• EXERCISE DATA
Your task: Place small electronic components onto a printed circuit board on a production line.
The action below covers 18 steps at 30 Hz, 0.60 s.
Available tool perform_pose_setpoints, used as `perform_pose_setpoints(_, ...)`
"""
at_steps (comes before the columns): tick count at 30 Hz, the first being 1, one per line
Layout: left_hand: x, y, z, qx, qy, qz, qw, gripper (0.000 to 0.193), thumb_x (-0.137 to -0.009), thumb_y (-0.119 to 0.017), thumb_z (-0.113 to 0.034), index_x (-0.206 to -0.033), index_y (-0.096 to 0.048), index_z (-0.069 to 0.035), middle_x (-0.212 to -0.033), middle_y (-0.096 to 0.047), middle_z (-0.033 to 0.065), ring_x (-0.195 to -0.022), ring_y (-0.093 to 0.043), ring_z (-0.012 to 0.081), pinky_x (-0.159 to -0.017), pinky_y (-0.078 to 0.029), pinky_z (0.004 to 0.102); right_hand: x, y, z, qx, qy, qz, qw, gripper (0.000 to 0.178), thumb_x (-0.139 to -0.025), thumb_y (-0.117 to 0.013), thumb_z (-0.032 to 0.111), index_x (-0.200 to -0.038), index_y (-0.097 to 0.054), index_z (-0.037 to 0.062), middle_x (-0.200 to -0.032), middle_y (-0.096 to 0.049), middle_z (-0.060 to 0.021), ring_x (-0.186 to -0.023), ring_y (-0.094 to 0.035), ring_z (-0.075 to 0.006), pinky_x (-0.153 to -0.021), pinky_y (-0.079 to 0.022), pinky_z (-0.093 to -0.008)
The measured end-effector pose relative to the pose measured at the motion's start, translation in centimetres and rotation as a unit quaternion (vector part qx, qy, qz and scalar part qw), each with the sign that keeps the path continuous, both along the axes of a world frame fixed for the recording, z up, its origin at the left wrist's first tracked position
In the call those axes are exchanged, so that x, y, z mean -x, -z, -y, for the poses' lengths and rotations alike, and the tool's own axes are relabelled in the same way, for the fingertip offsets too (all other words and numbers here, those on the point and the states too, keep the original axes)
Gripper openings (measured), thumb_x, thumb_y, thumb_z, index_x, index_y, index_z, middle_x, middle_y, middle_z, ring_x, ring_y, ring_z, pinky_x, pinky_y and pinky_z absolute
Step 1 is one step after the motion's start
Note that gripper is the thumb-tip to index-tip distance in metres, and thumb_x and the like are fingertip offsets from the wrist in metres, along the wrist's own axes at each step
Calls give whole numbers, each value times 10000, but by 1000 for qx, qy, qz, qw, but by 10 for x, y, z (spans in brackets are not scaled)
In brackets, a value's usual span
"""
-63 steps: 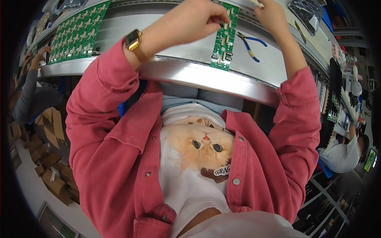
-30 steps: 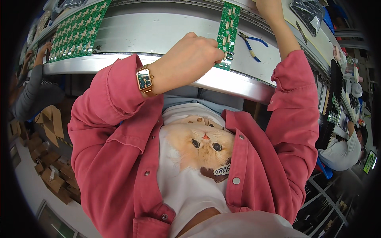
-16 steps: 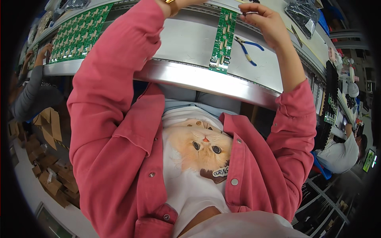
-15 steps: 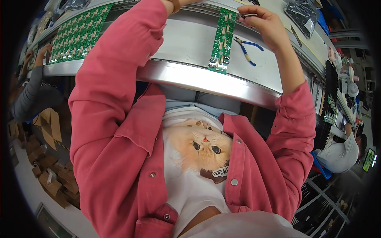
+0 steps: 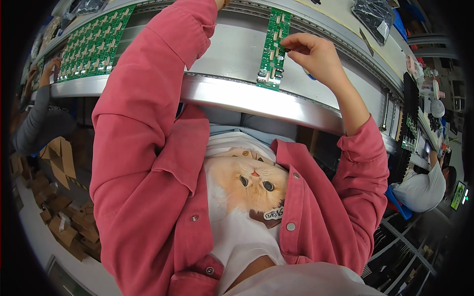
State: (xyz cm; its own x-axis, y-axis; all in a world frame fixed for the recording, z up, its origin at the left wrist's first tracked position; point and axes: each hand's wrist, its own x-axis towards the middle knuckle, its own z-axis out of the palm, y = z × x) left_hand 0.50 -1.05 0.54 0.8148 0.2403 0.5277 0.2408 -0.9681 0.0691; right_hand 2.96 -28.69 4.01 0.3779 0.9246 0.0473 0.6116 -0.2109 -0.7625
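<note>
My right hand (image 5: 316, 55) is at the right edge of a long green circuit board (image 5: 272, 52), which bears a row of pale connectors and several black parts near its front end. Thumb and forefinger pinch a small black component (image 5: 287, 50), too small to name closer. Beneath the hand, only a bit of the blue-handled cutting pliers (image 5: 309, 75) shows. My left arm reaches up past the top of the picture; its wrist with a band is just visible, while the hand itself is outside.
A metal conveyor rail (image 5: 256, 102) runs along the near side. Several joined green boards (image 5: 94, 44) stand at the left, beside a co-worker's hands (image 5: 52, 69). Tweezers (image 5: 366, 42) and a bag of black parts (image 5: 374, 19) lie at the far right. Cardboard boxes (image 5: 69, 224) sit on the floor.
My right hand has moved left and nearer, bringing the black component to the board's edge. It now covers most of the pliers. My left arm has shifted slightly right.
</note>
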Motion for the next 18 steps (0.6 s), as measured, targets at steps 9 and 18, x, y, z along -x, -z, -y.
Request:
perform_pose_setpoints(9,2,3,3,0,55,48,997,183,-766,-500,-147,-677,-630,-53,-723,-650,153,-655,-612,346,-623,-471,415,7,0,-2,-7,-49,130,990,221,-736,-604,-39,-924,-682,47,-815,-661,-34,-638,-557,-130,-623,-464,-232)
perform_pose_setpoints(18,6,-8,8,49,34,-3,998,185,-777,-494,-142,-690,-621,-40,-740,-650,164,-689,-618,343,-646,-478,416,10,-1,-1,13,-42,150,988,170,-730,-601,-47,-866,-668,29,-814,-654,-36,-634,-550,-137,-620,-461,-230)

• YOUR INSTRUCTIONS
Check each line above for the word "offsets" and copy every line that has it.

• SOLUTION
In the call those axes are exchanged, so that x, y, z mean -x, -z, -y, for the poses' lengths and rotations alike, and the tool's own axes are relabelled in the same way, for the fingertip offsets too (all other words and numbers here, those on the point and the states too, keep the original axes)
Note that gripper is the thumb-tip to index-tip distance in metres, and thumb_x and the like are fingertip offsets from the wrist in metres, along the wrist's own axes at each step

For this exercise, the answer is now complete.